• _What to produce_
Of the lines below, copy those that hold the word "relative".

[[ Records provided, beginning ]]

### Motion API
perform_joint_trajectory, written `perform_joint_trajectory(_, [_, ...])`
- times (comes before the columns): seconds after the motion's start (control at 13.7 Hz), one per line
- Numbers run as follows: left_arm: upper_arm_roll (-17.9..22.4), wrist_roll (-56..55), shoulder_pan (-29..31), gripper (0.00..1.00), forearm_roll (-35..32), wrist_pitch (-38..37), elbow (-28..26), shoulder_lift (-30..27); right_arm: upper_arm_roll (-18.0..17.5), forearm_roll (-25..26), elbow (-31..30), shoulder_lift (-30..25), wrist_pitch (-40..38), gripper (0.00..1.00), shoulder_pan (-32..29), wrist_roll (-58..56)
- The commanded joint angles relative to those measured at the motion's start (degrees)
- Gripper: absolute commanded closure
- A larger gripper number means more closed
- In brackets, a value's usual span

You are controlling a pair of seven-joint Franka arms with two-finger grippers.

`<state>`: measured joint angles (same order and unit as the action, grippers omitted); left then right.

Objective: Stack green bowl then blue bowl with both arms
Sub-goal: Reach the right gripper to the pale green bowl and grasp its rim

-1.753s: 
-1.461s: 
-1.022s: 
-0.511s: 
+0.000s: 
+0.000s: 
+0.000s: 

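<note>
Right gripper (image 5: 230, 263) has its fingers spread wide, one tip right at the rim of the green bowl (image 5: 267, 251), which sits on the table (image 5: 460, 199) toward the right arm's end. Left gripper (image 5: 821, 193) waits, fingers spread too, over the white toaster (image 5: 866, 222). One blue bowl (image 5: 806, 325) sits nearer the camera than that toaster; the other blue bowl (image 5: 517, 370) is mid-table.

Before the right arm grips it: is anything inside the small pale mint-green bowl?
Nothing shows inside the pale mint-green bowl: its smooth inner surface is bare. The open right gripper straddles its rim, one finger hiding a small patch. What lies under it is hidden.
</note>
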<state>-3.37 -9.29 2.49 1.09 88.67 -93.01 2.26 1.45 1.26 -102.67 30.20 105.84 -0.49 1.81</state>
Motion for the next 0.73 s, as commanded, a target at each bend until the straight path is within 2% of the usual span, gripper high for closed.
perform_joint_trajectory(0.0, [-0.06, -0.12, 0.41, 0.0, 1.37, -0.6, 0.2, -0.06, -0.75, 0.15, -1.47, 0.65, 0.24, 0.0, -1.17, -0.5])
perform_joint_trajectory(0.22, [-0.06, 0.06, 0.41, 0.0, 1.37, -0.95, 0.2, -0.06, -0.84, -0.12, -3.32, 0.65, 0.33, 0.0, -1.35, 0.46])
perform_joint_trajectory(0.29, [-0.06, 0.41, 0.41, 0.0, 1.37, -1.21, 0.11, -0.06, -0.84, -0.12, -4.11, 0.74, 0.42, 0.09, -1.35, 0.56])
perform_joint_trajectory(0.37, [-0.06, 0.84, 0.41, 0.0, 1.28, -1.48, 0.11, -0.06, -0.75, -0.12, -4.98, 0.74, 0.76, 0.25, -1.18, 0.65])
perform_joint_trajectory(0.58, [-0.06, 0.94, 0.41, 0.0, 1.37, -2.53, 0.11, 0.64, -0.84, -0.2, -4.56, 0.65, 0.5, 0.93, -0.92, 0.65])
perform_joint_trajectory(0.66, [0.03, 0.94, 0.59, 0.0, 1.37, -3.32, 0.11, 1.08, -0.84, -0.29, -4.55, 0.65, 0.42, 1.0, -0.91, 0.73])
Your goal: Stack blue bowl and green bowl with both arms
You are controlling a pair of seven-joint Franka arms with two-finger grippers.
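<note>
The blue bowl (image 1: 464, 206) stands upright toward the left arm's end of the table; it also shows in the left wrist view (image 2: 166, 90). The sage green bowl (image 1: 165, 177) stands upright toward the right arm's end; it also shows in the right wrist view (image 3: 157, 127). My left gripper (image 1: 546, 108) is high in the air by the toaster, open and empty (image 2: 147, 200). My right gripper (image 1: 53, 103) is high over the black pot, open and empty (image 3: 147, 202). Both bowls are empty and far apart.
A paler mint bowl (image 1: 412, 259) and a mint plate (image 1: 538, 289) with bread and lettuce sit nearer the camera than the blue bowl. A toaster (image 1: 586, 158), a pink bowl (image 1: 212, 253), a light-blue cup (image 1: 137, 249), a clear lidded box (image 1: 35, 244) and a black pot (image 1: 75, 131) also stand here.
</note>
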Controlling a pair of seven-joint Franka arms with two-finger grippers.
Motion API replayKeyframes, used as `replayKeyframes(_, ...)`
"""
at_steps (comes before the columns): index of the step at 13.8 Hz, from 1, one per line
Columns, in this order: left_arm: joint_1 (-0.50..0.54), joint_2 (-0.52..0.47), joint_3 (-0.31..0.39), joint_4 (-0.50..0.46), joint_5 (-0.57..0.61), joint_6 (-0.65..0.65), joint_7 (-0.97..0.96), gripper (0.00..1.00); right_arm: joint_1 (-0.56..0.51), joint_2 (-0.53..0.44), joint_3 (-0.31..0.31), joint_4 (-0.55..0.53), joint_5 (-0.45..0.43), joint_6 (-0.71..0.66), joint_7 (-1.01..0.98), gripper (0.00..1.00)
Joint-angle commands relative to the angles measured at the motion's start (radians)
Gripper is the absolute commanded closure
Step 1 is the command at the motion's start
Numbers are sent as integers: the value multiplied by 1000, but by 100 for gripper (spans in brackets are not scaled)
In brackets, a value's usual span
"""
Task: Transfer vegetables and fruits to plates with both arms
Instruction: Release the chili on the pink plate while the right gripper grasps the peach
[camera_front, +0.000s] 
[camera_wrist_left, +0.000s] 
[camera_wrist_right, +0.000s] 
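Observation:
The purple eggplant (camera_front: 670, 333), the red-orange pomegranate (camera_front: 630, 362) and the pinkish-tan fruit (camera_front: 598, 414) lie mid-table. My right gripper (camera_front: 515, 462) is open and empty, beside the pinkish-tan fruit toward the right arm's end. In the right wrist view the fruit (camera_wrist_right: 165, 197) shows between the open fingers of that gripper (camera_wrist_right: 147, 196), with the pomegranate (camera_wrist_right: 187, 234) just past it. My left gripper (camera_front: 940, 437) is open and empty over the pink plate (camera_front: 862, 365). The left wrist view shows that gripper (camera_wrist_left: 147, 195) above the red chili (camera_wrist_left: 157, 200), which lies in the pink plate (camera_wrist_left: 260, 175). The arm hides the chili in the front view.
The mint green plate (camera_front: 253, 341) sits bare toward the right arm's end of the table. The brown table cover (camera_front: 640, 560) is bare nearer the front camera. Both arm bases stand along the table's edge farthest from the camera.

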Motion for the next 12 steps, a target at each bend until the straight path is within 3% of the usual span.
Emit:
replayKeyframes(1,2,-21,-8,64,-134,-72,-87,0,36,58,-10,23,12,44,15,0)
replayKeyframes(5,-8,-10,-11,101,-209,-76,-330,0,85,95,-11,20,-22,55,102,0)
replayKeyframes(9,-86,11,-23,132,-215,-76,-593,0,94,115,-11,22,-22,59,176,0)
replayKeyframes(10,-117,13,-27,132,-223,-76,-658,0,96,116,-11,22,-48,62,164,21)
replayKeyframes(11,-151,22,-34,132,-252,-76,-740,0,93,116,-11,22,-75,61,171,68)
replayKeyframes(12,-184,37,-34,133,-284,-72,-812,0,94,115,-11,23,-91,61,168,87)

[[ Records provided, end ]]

• _Written answer_
- The commanded joint angles relative to those measured at the motion's start (degrees)
Joint-angle commands relative to the angles measured at the motion's start (radians)

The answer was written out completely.